- An artificial intelligence tool from a company in the United Kingdom has scored higher than the average human trainee on an exam designed to test new doctors’ clinical diagnostic skills.
The offering from Babylon Health achieved a score of 81 percent on “a representative sample set of questions” from the MRCGP exam, the final test for students before receiving their General Practitioner (GP) license from Royal College of General Practitioners.
The five-year average score for human clinicians on the capstone exam is 72 percent.
The AI also performed well when asked to provide health advice for common conditions seen in primary care practice, achieving rates of accuracy and safety comparable with top-performing human clinicians.
The company teamed up with experts at Stanford Primary Care and Yale New Haven Health to compare the AI’s skills against seven experienced primary care providers.

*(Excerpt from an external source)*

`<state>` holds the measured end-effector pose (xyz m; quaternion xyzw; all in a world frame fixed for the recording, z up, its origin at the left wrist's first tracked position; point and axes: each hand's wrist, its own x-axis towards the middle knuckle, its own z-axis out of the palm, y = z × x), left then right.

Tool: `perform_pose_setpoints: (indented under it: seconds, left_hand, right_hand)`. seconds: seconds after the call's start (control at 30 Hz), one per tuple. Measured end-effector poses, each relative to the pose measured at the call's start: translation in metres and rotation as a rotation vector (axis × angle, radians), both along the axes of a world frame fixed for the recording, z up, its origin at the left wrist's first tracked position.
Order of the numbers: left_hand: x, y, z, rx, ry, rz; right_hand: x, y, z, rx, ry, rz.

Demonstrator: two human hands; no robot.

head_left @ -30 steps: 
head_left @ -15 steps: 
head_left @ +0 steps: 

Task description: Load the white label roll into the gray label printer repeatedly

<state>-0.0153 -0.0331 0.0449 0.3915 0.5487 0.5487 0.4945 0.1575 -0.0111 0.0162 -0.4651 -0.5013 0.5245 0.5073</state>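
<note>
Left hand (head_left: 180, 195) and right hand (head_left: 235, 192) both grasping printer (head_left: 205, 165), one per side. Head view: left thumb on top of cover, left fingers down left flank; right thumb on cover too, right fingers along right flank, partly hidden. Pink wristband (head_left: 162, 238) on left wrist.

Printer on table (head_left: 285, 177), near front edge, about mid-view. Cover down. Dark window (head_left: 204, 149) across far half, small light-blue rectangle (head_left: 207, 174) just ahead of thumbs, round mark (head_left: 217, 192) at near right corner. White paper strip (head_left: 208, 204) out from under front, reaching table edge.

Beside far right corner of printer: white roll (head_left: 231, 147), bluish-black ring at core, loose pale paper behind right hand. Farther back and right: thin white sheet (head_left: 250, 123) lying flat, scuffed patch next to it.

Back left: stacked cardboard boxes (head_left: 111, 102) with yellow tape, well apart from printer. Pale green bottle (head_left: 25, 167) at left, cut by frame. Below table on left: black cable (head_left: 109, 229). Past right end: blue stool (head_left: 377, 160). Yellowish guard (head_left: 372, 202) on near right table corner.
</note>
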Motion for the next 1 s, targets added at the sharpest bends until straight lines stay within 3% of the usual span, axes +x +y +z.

The AI scored 80 percent for accuracy when presented with simulated sets of patient symptoms, compared to a range of 64 percent to 94 percent for the human participants. The AI achieved a score on 97 percent on the safety of its recommendations, while the human physicians averaged 93.1 percent.
The performance was live-streamed from London’s Royal College of Physicians, illustrating that the tool has the potential to function in real-time to provide support and advice to patients who may not otherwise be able to access basic primary care.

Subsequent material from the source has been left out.